As noted previously, my theme songs since last year have been "I Wanna Be Sedated" and "I Haven't Got Time for the Pain." Today I added a new one: "Poor, Poor Pitiful Me" by Warren Zevon.
Yes, I'm feeling sorry for myself. And why not? Who can better give me pity than my own self? Darling Husband does an OK job of it, but he's not around 24/7. And he requires attention back again. So tiresome.
Once when the Boy Wonder was three, he was whining, which I can't abide. (I inherited that trait from my mother.) I growled through clenched teeth, "Stop whining!" His response, in the whiniest voice possible: "But I want to W-H-I-I-I-N-E!" I burst out laughing.
So I need to whine for a while, and then I'll laugh again--though without smiling, as my mouth is killing me. Which is why I'm whining.
Before Wednesday's oral surgery (top) and root canal (bottom), the endodontist wanted me to start a prophylactic course of antibiotics. I try to take them as seldom as possible, as they wreak havoc with my gut; plus my D.O. told me that antibiotics don't prevent infection. So I didn't.
My mouth and lower face got all swollen and sore from the surgery. Now I know what it's like to have collagen and Botox injections, as my smile lines have smoothed out and I can't smile or grimace at all. Yesterday the D.O. told me I look younger because of it. Maybe, but I feel ancient--and surly. (Ah, the price of beauty...)

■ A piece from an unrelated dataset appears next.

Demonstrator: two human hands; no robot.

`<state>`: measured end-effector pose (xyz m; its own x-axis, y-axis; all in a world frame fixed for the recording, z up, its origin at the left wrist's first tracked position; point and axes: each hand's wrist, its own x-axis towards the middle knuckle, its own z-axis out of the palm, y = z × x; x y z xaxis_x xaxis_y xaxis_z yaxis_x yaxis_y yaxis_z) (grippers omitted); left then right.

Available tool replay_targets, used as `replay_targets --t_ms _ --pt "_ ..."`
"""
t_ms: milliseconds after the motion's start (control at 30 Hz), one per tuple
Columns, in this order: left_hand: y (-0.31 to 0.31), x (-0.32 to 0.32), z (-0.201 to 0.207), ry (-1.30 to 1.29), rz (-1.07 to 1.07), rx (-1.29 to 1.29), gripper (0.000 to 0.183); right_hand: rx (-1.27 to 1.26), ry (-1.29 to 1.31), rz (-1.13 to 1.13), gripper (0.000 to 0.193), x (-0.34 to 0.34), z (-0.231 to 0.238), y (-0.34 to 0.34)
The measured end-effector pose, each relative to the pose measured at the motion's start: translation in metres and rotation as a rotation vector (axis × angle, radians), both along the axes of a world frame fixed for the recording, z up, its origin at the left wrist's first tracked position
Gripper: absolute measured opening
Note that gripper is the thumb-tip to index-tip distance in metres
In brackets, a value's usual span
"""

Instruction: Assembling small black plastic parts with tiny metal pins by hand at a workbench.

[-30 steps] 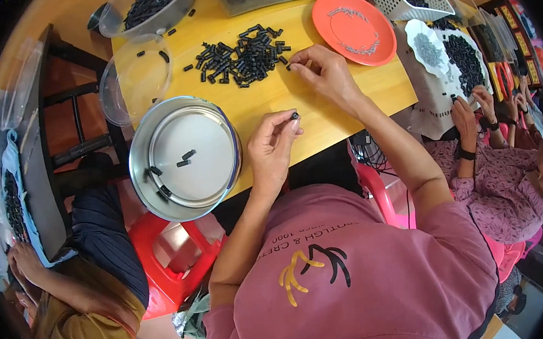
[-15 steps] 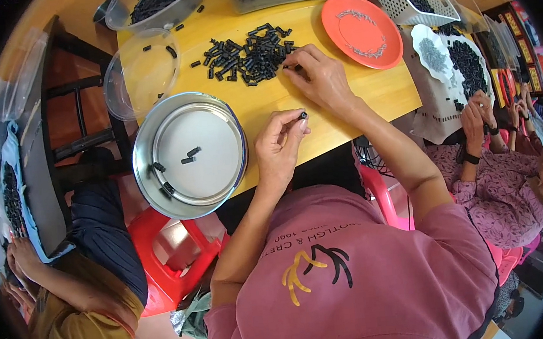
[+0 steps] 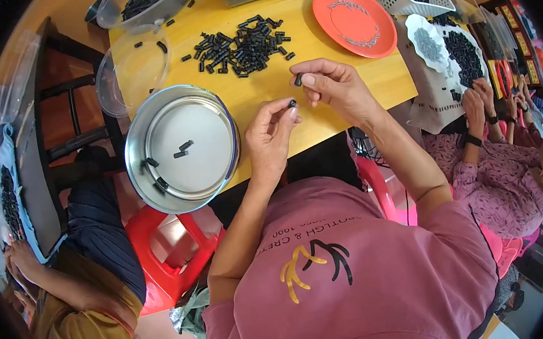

Last night, the lower tooth started hurting so bad I couldn't get to sleep, so I rifled through the Rx drawer for a painkiller. It's amazing how many drugs were thrown at me last year: Vicodin, Dilaudid, Demerol,Valium, nortriptyline, Sulindac, Ultram, Lyrica, Topamax. What a party I could have! Only if the guests are anything like me, they'd just wind up scratching themselves maniacally and falling down. I settled on a Demerol and was able to sleep (fitfully) till 7 a.m.
This morning the tooth hurt even worse, so I called the endodontist, whose office blessedly has Saturday hours, and her partner saw me. Diagnosis: infection in bottom and top. Gotta give the guy credit for not saying, "I told you so." He also explained that my nose is sore because the roots of the teeth are right under it (which I'd sort of figured out on my own), and that I might get black eyes (which I hadn't). And that my nose will likely be sore for a few weeks. Which means it'll start feeling OK just before it gets broken again (surgically this time) in early October.
Now I'm gobbling penicillin and ibuprofen every six hours and feeling very sorry for myself. And I'm cursing the wanker who coined the phrase "No pain, no gain." I've been in pain for more than a year now, with months more to come, and about the only gain I've seen is in my medical practitioners' bank accounts. Certainly it hasn't been in my peace of mind or productivity.
And I've decided that my endodontist's practice--Endodontics of Cherry Creek & DTC*--would sound snazzier it it were named after its first two partners: Safer Sachs.